Adaptive Speech Recognition—In Title:
1. U.S. Pat. No. 7,996,218 Aug. 9, 2011 User adaptive recognition method and apparatus
2. U.S. Pat. No. 7,003,460 Feb. 21, 2006 Method and apparatus for an adaptive speech recognition system utilizing HMM models
3. U.S. Pat. No. 6,662,160 Dec. 9, 2003 Adaptive speech recognition method with noise compensation
4. U.S. Pat. No. 6,418,411 Jul. 9, 2002 Method and system for adaptive speech recognition in noisy environment
5. U.S. Pat. No. 6,278,968 Aug. 21, 2001 Method and apparatus for adaptive speech recognition hypothesis construction and selection in a spoken language translation system
6. U.S. Pat. No. 6,044,343 Mar. 28, 2000 Adaptive speech recognition with selective input data to a speech classifier
7. U.S. Pat. No. 5,774,841 Jun. 30, 1998 Real-time reconfigurable adaptive speech recognition command and control apparatus and method
8. U.S. Pat.
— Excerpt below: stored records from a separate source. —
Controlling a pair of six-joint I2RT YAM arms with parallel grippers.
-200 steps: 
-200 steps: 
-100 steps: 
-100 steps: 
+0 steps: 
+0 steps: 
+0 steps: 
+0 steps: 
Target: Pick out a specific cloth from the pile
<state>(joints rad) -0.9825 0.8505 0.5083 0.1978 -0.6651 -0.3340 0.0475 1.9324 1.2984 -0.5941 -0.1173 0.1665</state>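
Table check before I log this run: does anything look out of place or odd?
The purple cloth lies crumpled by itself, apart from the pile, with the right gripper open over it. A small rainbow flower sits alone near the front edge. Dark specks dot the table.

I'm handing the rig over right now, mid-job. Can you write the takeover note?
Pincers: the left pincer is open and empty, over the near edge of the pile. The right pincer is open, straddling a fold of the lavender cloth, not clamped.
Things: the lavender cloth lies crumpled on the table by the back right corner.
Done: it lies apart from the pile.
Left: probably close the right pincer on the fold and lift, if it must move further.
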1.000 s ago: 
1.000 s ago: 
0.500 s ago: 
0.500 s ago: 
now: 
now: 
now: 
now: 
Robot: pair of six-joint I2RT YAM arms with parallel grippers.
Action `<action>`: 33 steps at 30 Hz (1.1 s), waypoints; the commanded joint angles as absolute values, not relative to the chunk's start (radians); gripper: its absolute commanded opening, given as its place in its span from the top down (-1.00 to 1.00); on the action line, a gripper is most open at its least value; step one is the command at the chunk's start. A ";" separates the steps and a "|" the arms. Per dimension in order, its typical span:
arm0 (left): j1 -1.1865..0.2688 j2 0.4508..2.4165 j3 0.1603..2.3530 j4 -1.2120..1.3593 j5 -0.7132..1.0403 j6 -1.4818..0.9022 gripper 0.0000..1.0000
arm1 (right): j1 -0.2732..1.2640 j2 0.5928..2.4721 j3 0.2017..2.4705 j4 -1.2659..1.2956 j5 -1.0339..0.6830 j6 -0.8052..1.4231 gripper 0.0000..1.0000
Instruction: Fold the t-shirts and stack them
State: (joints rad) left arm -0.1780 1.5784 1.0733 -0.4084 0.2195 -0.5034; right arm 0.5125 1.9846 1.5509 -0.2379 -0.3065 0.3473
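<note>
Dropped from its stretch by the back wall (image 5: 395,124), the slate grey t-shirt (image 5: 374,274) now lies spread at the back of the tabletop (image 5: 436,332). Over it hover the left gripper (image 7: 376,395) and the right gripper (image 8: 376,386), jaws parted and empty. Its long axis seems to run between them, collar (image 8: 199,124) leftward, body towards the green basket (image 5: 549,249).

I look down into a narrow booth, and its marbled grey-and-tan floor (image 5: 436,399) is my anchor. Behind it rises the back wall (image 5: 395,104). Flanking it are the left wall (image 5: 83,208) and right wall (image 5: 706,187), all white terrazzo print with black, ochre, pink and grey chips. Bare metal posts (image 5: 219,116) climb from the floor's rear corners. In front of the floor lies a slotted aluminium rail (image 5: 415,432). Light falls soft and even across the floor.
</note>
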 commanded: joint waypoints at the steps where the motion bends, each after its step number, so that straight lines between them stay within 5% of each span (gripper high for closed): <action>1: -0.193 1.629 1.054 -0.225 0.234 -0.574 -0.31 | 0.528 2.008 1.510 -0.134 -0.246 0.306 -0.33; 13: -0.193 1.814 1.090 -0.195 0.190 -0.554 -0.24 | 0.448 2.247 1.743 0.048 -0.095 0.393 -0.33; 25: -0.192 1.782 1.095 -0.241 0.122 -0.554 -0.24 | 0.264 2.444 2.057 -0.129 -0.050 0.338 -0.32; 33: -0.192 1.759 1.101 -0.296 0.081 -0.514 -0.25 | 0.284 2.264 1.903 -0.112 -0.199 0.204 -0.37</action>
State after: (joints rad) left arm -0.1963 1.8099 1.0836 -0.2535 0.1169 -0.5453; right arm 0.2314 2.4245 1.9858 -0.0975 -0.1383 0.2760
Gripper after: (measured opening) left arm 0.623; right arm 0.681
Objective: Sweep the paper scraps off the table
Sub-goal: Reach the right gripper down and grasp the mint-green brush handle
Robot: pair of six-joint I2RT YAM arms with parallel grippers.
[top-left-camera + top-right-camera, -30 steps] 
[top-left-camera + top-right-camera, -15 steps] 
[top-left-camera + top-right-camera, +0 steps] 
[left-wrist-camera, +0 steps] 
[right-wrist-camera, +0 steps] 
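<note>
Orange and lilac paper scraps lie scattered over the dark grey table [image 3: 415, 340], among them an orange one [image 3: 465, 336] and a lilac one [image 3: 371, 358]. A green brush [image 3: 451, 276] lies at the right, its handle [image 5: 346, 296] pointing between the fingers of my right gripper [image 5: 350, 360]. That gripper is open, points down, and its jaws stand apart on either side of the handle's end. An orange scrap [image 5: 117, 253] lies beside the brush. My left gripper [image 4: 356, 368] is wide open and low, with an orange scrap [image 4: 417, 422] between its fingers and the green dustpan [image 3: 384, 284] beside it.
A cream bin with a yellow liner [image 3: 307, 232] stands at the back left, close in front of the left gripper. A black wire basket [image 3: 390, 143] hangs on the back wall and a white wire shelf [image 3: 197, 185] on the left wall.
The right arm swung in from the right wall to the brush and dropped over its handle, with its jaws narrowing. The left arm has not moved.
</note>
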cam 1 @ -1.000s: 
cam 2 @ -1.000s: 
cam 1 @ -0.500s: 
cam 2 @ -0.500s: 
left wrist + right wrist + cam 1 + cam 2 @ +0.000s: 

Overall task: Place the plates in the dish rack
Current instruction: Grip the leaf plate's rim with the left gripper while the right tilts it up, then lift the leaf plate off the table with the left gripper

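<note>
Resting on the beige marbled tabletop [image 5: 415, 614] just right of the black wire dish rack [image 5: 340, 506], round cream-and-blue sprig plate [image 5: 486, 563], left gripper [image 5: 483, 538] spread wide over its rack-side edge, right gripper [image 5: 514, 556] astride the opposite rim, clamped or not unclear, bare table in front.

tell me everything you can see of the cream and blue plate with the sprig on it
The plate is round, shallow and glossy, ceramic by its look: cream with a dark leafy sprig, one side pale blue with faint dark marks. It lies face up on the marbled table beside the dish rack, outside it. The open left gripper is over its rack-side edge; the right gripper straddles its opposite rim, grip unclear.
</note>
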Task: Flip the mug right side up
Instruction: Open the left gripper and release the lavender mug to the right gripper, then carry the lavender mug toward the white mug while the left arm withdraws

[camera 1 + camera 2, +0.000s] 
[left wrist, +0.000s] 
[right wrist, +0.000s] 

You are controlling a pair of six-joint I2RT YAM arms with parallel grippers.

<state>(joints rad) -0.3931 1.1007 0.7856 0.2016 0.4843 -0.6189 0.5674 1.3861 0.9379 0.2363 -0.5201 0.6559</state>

No. 5,170,432 Dec. 8, 1992 Method of speaker adaptive speech recognition
Additional Adaptive Speech Recognition—In Abstract
1. U.S. Pat. No. 6,208,964 Mar. 27, 2001 Method and apparatus for providing unsupervised adaptation of transcription
2. U.S. Pat. No. 4,720,802 Jan. 19, 1988 Noise compensation arrangement
In all these inventions the authors use either HMM (Hidden Markov Models) or DTW (Dynamic Time Warping) as the basic recognition approach. As will be elaborated below, these methods are entirely different from my invented method. Similarly, the most relevant patent applications were also on HMM principles:
20110066426 Real time speaker adaptive speech recognition apparatus and method
20060200347 User adaptive speech recognition method and apparatus
20060184360 Adaptive multi-pass speech recognition system
20030187645 Automatic detection of change in speaker in speaker adaptive speech recognition system.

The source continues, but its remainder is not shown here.